For the material below, output exactly the span from the line with "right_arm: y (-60" to the line with "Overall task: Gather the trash", including both, and nothing besides.

==========

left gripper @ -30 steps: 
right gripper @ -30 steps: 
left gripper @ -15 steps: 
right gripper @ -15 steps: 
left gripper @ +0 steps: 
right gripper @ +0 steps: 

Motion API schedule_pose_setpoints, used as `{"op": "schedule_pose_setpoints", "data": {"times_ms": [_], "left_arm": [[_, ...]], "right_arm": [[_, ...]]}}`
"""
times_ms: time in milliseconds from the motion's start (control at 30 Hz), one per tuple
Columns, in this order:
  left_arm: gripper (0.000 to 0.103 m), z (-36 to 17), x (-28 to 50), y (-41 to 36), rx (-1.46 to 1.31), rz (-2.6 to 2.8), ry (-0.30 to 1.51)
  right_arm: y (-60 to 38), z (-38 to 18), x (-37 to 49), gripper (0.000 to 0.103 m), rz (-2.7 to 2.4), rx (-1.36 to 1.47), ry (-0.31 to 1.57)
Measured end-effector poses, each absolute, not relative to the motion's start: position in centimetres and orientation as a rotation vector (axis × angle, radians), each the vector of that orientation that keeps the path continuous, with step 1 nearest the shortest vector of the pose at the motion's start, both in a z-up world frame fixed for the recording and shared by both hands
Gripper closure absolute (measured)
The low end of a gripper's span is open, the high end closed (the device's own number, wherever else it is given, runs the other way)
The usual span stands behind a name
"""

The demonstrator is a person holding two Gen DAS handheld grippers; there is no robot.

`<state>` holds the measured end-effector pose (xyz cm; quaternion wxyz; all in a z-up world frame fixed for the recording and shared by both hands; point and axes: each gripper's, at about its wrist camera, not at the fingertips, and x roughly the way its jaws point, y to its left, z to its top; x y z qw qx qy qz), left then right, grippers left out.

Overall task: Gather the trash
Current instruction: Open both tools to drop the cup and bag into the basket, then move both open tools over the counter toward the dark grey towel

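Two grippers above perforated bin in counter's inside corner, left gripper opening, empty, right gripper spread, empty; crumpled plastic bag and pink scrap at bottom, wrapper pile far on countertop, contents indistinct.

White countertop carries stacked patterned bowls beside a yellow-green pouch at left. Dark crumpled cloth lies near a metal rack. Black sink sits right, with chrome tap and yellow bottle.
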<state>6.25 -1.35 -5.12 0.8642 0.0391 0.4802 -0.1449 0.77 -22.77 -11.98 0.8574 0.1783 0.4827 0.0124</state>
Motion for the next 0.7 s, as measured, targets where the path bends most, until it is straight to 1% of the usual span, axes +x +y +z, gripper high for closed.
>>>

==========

§ **Result of the task**
  right_arm: y (-60 to 38), z (-38 to 18), x (-37 to 49), gripper (0.000 to 0.103 m), rz (-2.7 to 2.4), rx (-1.36 to 1.47), ry (-0.31 to 1.57)
Measured end-effector poses, each absolute, not relative to the motion's start: position in centimetres and orientation as a rotation vector (axis × angle, radians), each the vector of that orientation that keeps the path continuous, with step 1 nearest the shortest vector of the pose at the motion's start, both in a z-up world frame fixed for the recording and shared by both hands
Gripper closure absolute (measured)
The low end of a gripper's span is open, the high end closed (the device's own number, wherever else it is given, runs the other way)
The usual span stands behind a name
"""

The demonstrator is a person holding two Gen DAS handheld grippers; there is no robot.

`<state>` holds the measured end-effector pose (xyz cm; quaternion wxyz; all in a z-up world frame fixed for the recording and shared by both hands; point and axes: each gripper's, at about its wrist camera, not at the fingertips, and x roughly the way its jaws point, y to its left, z to its top; x y z qw qx qy qz), left then right, grippers left out.

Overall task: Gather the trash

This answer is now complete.